**Exercise description**
Exactly as written, restate the material below from its first line through the line containing "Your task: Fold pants", and stop there.
▼▼▼
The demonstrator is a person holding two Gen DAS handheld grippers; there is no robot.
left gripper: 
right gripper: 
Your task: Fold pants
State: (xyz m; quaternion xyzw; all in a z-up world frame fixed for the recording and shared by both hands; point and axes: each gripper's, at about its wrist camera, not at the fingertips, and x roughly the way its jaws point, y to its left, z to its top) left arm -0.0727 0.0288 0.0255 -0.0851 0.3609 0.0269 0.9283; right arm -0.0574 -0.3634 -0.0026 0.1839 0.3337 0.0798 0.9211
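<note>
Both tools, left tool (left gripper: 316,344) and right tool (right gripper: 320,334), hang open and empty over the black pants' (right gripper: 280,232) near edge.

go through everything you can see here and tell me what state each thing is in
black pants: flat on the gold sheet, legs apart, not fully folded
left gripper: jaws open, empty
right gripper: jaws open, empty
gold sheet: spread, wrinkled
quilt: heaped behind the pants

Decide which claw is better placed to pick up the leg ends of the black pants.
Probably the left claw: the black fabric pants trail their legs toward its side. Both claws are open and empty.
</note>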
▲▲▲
**Task response**
The demonstrator is a person holding two Gen DAS handheld grippers; there is no robot.
left gripper: 
right gripper: 
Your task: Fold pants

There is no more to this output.